• [What to do]: Return the lines below exactly, from the first one through the line that has "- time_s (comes". Leave out everything after it.

** Data below follows **

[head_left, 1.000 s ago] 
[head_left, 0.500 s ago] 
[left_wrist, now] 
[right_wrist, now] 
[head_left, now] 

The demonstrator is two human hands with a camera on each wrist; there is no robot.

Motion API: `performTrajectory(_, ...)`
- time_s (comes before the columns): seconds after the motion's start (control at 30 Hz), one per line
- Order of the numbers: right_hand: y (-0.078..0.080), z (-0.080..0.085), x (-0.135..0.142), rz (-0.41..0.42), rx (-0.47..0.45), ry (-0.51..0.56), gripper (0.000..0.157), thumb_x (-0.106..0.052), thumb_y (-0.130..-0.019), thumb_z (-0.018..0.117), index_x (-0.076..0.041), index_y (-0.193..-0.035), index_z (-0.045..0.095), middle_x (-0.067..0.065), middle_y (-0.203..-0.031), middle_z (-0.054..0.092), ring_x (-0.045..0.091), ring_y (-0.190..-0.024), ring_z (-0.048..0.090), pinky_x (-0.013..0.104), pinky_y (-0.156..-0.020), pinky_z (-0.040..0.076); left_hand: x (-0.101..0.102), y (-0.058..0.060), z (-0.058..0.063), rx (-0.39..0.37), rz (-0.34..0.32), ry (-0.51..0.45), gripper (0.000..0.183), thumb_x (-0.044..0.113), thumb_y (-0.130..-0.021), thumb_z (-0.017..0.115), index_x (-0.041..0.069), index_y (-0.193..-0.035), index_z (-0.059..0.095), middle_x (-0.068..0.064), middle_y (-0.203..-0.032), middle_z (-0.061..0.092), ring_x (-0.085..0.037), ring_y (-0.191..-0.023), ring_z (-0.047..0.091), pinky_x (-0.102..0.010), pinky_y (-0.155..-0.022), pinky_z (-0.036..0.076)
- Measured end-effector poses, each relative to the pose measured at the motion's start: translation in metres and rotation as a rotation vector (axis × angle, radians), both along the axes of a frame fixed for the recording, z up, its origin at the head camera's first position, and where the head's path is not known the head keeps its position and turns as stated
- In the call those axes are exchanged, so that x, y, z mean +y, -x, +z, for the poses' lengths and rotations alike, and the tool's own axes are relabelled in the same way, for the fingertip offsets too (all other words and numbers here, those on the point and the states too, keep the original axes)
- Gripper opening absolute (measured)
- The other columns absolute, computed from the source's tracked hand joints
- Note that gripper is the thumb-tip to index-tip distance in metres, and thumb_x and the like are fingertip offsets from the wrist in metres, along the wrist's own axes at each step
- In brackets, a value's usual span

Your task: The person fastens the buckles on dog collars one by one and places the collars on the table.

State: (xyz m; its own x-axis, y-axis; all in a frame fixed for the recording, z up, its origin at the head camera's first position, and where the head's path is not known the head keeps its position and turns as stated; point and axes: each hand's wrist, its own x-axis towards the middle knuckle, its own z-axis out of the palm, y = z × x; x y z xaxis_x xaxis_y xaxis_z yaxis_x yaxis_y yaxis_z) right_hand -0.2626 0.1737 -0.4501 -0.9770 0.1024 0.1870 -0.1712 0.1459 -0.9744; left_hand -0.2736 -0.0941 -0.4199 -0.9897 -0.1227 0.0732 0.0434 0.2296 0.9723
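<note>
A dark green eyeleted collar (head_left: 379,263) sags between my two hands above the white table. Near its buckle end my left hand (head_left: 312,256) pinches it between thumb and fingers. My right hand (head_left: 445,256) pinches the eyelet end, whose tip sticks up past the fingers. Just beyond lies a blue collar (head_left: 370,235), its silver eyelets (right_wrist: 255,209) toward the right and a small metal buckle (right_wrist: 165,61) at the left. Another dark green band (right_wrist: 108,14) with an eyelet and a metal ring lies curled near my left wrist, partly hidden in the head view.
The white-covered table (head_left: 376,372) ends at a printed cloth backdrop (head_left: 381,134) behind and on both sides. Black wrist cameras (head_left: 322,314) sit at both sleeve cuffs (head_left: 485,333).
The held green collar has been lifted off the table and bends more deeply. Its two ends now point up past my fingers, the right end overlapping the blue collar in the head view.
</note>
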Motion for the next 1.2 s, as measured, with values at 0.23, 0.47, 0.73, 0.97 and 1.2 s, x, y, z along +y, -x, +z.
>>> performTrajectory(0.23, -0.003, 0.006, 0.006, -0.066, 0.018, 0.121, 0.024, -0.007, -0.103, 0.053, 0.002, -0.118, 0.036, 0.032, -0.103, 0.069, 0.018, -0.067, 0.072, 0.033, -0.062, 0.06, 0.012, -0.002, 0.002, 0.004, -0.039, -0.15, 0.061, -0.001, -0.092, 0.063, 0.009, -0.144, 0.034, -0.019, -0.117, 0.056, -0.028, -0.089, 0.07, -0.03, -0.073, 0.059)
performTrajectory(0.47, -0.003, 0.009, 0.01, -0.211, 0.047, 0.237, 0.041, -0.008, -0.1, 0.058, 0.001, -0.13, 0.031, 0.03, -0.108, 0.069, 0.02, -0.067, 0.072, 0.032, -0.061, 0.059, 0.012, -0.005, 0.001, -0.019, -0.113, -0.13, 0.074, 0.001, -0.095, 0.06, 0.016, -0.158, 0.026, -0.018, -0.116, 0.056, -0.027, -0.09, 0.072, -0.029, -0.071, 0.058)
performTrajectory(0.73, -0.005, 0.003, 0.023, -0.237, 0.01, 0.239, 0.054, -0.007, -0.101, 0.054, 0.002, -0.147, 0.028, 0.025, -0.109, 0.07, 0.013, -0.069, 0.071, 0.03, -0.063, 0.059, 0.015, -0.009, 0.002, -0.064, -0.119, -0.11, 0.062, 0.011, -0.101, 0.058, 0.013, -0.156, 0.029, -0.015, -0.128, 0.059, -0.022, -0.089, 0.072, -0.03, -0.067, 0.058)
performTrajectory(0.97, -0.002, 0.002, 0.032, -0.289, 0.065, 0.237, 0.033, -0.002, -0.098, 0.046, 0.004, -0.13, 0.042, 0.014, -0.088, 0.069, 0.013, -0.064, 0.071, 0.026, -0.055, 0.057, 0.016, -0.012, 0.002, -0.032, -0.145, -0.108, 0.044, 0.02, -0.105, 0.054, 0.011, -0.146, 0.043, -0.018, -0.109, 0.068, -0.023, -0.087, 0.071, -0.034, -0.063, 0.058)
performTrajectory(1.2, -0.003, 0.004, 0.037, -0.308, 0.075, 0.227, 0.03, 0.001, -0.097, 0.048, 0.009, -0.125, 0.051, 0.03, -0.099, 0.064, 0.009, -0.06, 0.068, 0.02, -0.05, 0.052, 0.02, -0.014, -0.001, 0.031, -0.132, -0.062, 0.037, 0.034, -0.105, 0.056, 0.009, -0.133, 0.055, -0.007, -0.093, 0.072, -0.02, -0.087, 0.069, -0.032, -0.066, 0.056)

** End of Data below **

• [Solution for this exercise]:
[head_left, 1.000 s ago] 
[head_left, 0.500 s ago] 
[left_wrist, now] 
[right_wrist, now] 
[head_left, now] 

The demonstrator is two human hands with a camera on each wrist; there is no robot.

Motion API: `performTrajectory(_, ...)`
- time_s (comes before the columns): seconds after the motion's start (control at 30 Hz), one per line

The output given here is complete.